PROBLEM DESCRIPTION: Please transcribe, exactly, the line that contains "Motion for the" and every line after it to the end of the records, and nothing else.

LISTED RECORDS:
+---+

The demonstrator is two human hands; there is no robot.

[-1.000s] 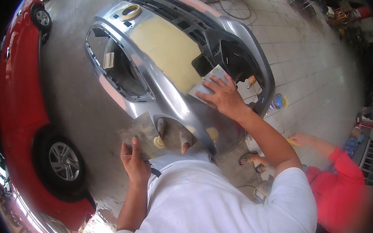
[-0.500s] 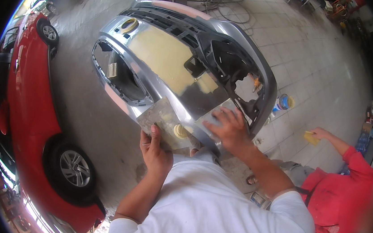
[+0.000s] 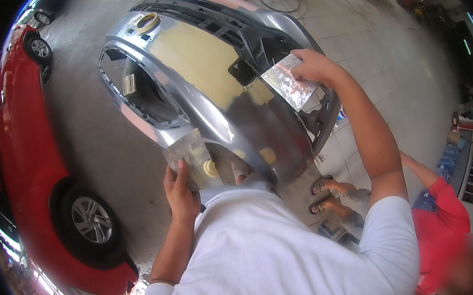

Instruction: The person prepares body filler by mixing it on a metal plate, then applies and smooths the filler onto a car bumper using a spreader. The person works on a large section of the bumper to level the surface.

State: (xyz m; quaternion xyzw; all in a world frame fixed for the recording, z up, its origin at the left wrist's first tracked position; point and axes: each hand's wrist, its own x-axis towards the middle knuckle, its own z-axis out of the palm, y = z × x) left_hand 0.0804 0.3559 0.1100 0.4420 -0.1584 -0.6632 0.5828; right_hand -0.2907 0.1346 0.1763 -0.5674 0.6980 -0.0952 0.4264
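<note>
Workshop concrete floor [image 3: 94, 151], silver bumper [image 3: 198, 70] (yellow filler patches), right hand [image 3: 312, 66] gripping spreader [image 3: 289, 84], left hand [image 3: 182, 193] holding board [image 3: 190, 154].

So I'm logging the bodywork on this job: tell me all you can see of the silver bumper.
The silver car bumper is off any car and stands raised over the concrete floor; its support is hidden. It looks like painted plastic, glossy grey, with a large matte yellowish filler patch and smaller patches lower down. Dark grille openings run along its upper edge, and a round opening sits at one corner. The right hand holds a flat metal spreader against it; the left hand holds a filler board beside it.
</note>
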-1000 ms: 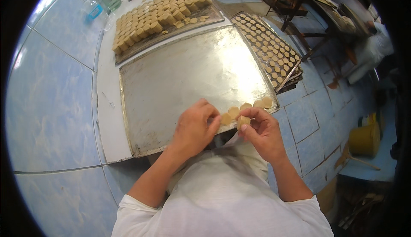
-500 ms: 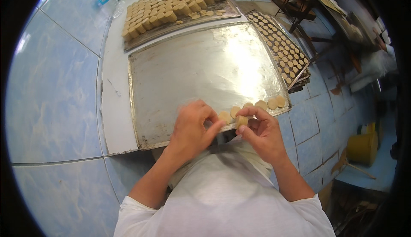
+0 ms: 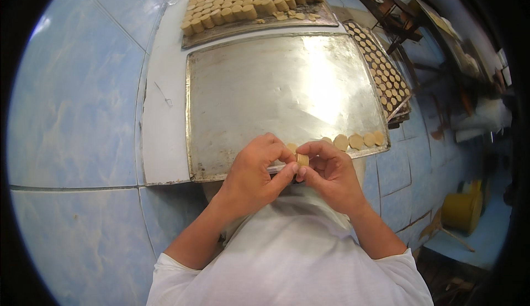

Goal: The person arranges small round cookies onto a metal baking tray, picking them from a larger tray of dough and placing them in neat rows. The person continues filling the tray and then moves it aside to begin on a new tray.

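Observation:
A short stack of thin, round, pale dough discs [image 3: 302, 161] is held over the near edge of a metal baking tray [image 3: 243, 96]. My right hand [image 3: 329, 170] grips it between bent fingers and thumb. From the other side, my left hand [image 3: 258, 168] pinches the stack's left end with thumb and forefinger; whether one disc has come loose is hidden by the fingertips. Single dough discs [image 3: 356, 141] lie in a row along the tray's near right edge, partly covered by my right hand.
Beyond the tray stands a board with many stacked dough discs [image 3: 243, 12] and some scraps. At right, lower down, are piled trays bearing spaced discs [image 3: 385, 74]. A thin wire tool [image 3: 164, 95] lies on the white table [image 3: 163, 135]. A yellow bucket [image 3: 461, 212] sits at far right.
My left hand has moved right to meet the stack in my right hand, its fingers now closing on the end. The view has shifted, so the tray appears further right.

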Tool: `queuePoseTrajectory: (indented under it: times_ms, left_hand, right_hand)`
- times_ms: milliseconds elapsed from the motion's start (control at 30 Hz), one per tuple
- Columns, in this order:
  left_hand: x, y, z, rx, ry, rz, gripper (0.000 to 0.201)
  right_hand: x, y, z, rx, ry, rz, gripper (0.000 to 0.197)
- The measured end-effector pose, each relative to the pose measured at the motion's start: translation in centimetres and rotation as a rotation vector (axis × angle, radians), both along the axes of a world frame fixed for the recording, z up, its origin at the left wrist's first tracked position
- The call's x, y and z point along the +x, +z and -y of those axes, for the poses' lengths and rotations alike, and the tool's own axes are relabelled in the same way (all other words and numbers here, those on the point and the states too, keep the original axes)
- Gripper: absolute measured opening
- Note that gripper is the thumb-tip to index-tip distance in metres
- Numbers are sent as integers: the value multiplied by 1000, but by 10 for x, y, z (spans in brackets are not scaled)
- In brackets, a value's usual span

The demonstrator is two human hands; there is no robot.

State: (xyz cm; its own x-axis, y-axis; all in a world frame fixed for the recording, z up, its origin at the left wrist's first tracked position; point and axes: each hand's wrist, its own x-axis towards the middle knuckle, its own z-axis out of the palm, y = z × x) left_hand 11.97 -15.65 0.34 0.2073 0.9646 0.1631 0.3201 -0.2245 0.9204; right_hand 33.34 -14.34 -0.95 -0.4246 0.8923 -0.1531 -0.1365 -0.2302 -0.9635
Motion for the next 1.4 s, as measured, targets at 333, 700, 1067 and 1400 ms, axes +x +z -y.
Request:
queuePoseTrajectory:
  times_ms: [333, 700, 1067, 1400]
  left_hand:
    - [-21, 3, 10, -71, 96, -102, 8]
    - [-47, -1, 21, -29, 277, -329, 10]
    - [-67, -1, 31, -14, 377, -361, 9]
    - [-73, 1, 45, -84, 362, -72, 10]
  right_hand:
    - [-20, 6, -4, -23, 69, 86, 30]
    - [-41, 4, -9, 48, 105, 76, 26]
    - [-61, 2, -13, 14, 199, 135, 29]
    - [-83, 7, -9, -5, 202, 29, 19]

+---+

YOUR SOLUTION:
Motion for the next 1.4 s, as measured, targets at 333, 700, 1067 and 1400 ms, axes +x +z -y.
Request:
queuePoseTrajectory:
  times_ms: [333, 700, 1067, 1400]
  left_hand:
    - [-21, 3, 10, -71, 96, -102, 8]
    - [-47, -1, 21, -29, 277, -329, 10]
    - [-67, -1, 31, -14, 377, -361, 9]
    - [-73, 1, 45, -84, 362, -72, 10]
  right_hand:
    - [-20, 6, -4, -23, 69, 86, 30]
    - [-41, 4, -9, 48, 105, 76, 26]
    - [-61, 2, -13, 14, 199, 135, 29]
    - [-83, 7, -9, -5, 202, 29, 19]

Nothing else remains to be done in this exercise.